I’m quite certain Tucker Max would prefer this lab creation of a woman to anyone who simply goes to the gym instead of the mall, and this is why I just can’t stand the guy. My biggest problem with him, though, comes from the fact that he has FEMALE fans (or fans at all, really). That is correct, the man who gleefully calls himself an "asshole" is liked by 361,277 people on Facebook – and by the looks of it, nearly half of them are women. In the Facebook community, 454,135 members are also a fan of his book (most likely listed on their profiles along with, “I don’t read,” I mean come on, people).
I understand that college kids, myself included, like to hear funny stories that involve people getting drunk. However, if you take a trip to Max’s website, it is apparent that his sexual exploits take center stage and that he has absolutely no regard for anyone else on this planet but himself. He admits this.
I talked with my friend and fellow Vox editor Caitie Carter about why people, and more specifically, girls, like him. She has a theory that they might be trying to be “one of the guys” or “a guys’ girl”: something I’ve heard before, but about liking hockey or watching "Entourage." These excuses are marginally understandable at best, but quite honestly, they just scream, “I have no self esteem.”
Washington Post columnist Jaclyn Friedman, who is also the editor of “Yes Means Yes: Visions of Female Sexual Power and a World Without Rape,” tackled this very same issue in a 2009 column about Max. Although I give feminist props to the writer, I felt like we were on completely different pages when I finished reading. She summed up her opinions on why the women of my generation love him when she said, “Women who love Tucker Max feel rebellious because he shocks their parents and their preachers.”
My refutation to her is that this isn’t "Footloose."
I grew up in a Midwestern, somewhat-small-town suburb, and the “cool” thing to do wasn’t to refute and rebel against our parents and preachers. In fact, anyone I knew who actually “had” a preacher did so because they were religious and enjoyed it. I think to assume that our entire generation is sex-crazed because of a pro-abstinence upbringing of Sunday sermons and dance-free Saturdays is a major generalization that’s borderline ridiculous.

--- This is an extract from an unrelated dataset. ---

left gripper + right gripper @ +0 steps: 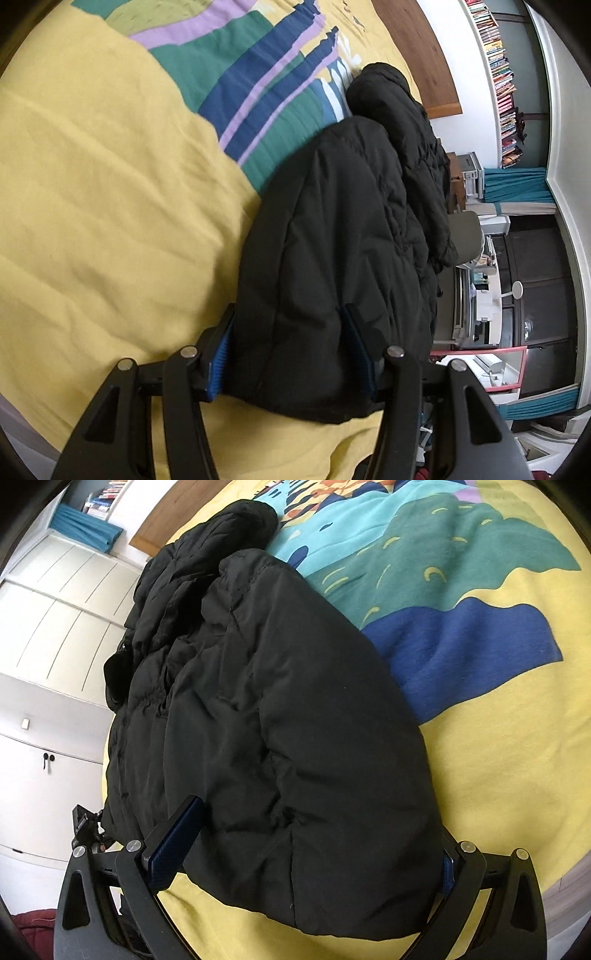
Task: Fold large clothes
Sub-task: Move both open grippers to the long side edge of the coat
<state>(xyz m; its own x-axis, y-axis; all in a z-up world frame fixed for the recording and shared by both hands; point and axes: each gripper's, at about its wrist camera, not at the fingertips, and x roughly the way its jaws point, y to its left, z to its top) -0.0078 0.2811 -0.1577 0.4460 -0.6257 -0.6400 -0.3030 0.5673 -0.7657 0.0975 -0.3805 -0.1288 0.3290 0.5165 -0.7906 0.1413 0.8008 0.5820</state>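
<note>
Left gripper (291, 354), blue-padded fingers (218, 363) pressed against both flanks of a thick fold of the black puffer jacket (332, 258), pinching it; right gripper (306, 853), jaws set wide, the jacket's padded hem bulging between them, the left pad lying against the fabric, the right pad mostly hidden behind it, so a firm grip cannot be told; the jacket (258, 701) lies on the yellow bedspread (92, 221), folded lengthwise, its far end bunched; beyond the jacket, the bedspread's printed bands of green, blue and lilac (258, 85); beside the jacket's far end, a wooden headboard (424, 55); past the jacket's edge, a bookshelf (502, 74) and white cupboards (55, 627).
</note>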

With that being said, I don’t have the answers. I just have a plea for all the gals, and my plea is this: Don’t let jerks be jerks. When talking about how men try to trick women into thinking they’re in competition with one another, Fey says, “Don’t be fooled. You’re not in competition with other women. You’re in competition with everyone.” I think all young women should take this to heart and realize that you’re never going to beat a man at a job or at anything if you let him think he can treat you terribly, as Max does to presumably every woman he meets.

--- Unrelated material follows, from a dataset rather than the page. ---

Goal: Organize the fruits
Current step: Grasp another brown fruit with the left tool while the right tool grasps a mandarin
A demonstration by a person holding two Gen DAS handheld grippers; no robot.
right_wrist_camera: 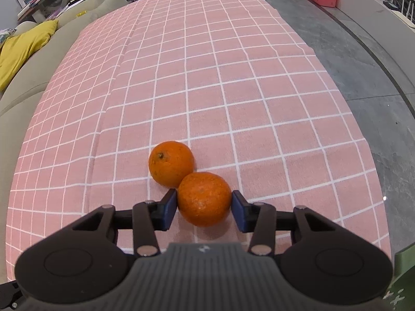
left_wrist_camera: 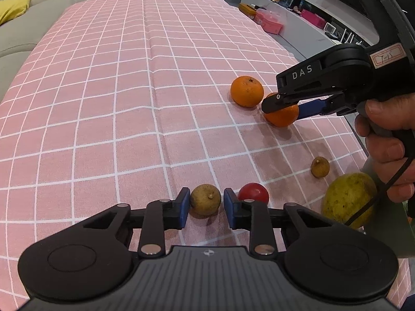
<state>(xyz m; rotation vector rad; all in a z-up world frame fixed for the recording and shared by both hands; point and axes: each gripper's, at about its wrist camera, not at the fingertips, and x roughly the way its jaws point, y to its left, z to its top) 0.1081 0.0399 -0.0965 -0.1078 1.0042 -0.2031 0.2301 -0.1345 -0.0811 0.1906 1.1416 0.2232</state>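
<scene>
On the pink checked tablecloth (left_wrist_camera: 129,103), my left gripper (left_wrist_camera: 205,200) is shut on a small brown round fruit (left_wrist_camera: 205,204), with a blue pad against each side. My right gripper (right_wrist_camera: 204,203) is shut on an orange (right_wrist_camera: 204,197) that rests on the cloth. In the left wrist view the right gripper (left_wrist_camera: 282,108) comes in from the right over that orange (left_wrist_camera: 282,116). A second orange (right_wrist_camera: 171,163) (left_wrist_camera: 247,91) touches the held one on its far left side.
A red fruit (left_wrist_camera: 255,193) lies just right of my left gripper. Another small brown fruit (left_wrist_camera: 320,167) and a large yellow-green fruit (left_wrist_camera: 347,199) lie near the person's hand (left_wrist_camera: 384,155). A sofa (right_wrist_camera: 23,98) borders the table's left edge, grey floor (right_wrist_camera: 363,77) its right.
</scene>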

Fey goes on to say, “My dream for the future is that sketch comedy shows become a gender-blind meritocracy of whoever is really the funniest.”

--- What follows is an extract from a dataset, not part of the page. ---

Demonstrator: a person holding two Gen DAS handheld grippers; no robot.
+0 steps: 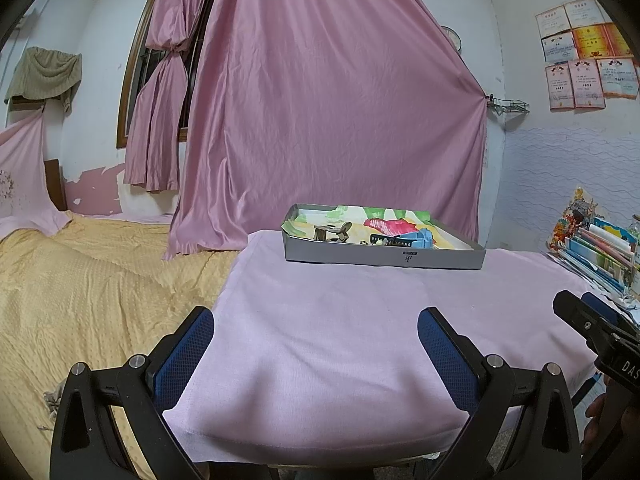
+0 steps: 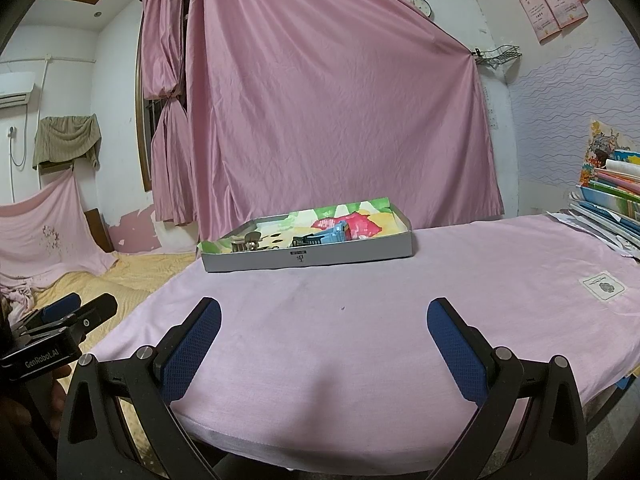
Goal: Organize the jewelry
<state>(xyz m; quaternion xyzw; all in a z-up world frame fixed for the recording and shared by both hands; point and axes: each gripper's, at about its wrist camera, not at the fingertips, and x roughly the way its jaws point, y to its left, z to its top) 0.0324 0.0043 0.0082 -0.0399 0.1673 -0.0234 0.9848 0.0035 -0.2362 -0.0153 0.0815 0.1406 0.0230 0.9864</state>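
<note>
Left tongs (image 1: 316,330) wide open, nothing between the blue pads, hovering over the near edge of the table (image 1: 340,360), well short of the grey tray (image 1: 380,258). Right tongs (image 2: 324,322) also spread wide and empty, same near edge, also well short of the tray; each shows at the side of the other's view, right tongs at the right edge of the left wrist view, left tongs at the left edge of the right wrist view. Table covered in pink cloth, white label patch (image 2: 603,286) on it, right of the tray. Tray sits toward the far side of the table, lined with colourful printed paper. Inside the tray: bronze hair claw (image 1: 334,233) at its left part, blue hair clip (image 1: 416,239) near the middle, dark comb-like piece (image 1: 384,239) just left of the blue one, small items around them too small to tell. Left of the tray, off the table, a bed with yellow cover (image 1: 80,280). Right of the tray, stack of books (image 2: 612,208) at the table's edge. Behind the tray, pink curtain (image 1: 332,100) hangs against the wall.
</note>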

My dream for the future is that more young women take Fey’s advice in realizing that men aren’t better than them instead of reading chauvinistic and, frankly, quite disgusting crap written by Tucker Max.
We grew up on the Spice Girls, ladies, so remember that girl power and exercise it in your personal and professional lives. If you learn to love yourself, you’ll realize that you don’t want a guy like Tucker Max or a guy that likes Tucker Max to like you. And that fact will put you ahead in the competition with everyone.
Amanda Koellner is a graduate of the magazine sequence at the Missouri School of Journalism. She is a columnist for the Missourian and a music department editor for Vox.